### PROBLEM REQUIREMENTS
What follows is a listing; restate all of it word for word.

### GIVEN DATA
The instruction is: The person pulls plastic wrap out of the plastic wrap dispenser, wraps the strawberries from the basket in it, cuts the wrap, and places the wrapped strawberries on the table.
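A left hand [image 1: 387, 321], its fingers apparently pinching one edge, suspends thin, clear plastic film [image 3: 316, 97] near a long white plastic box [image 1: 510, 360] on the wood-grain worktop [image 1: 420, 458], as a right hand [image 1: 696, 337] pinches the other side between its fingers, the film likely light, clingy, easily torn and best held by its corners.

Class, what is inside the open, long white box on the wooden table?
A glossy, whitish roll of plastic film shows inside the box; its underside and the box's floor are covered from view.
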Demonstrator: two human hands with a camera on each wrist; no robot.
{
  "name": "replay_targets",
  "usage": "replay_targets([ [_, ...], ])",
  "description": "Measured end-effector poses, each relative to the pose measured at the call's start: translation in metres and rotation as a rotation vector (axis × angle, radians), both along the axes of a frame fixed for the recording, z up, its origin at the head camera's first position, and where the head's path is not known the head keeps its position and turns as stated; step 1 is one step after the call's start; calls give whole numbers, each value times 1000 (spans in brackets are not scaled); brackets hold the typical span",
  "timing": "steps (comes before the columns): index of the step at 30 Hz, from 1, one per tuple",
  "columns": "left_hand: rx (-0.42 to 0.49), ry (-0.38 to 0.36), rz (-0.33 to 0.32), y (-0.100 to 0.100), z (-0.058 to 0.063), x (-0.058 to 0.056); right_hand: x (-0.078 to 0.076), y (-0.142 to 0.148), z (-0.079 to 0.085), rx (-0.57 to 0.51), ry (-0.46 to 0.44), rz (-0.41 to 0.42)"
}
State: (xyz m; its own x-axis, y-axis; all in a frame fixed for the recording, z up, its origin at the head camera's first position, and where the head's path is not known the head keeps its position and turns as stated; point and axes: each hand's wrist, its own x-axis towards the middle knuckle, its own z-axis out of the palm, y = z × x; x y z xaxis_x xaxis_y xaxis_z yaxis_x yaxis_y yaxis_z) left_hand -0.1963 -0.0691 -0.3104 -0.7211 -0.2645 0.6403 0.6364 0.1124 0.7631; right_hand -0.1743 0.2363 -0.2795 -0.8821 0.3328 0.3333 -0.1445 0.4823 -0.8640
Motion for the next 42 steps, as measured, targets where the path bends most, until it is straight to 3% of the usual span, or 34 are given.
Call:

### RESULT FOR THIS EXERCISE
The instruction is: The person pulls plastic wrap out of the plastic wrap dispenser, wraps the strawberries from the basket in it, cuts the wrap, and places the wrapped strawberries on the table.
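A left hand [image 1: 387, 321], its fingers apparently pinching one edge, suspends thin, clear plastic film [image 3: 316, 97] near a long white plastic box [image 1: 510, 360] on the wood-grain worktop [image 1: 420, 458], as a right hand [image 1: 696, 337] pinches the other side between its fingers, the film likely light, clingy, easily torn and best held by its corners.

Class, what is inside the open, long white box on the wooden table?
A glossy, whitish roll of plastic film shows inside the box; its underside and the box's floor are covered from view.
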Demonstrator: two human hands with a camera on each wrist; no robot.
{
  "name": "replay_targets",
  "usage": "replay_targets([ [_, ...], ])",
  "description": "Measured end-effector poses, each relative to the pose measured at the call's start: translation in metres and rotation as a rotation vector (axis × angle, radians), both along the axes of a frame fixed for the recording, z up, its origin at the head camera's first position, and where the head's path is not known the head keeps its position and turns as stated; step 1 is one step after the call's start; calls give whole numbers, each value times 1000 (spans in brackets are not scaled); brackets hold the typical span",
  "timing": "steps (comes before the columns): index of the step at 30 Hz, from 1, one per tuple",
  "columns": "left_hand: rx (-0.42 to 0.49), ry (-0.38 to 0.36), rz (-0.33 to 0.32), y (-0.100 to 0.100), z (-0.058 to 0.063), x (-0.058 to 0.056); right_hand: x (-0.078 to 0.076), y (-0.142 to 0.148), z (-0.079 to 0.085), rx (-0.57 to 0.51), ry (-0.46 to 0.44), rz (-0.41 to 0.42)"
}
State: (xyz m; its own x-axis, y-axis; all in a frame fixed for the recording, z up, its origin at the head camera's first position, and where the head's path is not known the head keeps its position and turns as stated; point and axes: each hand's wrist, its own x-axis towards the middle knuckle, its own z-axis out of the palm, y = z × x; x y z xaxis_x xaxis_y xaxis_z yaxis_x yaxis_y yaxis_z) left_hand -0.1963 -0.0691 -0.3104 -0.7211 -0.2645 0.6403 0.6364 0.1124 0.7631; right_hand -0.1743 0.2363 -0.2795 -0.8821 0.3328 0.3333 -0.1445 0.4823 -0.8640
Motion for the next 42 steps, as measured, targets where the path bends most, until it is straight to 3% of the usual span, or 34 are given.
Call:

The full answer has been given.